Jean Shepherd is an icon of my youth and I have fond memories of reading "Wanda Hickey's Night of Golden Memories" when it was originally published as a short story in Playboy magazine. To re-visit it as part of this book was a pleasure beyond description/5().
Link > essays on wanda hickey's night of golden memories attheheels.com paper writing service attheheels.com top papers editing websites for masters esl editor websites for school top biography ghostwriting service for college. Wanda Hickey's Night of Golden Memories: And Other Disasters Paperback – Oct 1 # in Books > Humour & Entertainment > Humour > Essays Wanda Hickey's Night of Golden Memories collects the stories that first appeared in magazines in the s and '70s.

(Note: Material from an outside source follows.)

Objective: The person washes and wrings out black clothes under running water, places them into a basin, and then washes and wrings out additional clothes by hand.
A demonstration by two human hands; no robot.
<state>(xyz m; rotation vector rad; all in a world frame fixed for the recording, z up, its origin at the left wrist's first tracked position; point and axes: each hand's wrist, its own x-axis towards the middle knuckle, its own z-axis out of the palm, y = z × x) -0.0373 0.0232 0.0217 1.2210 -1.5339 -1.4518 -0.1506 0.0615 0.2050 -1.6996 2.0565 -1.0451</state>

"Wanda Hickey's Night of Golden Memories: And Other Disasters" is a collection of short stories which further chronicle the growing-up years of Shepherd's alter ego in the mythical town of Hohman, Indiana along with Ma, the Old Man, and the ever-whining kid brother attheheels.coms: Wanda Hickey, Appears in Wanda Hickey's Night of Golden Memories - Wanda Hickey has had a crush on the narrator for years, starting in the third grade.
The narrator's mother suggested that he invite Wanda to the Junior Prom, which he eventually does.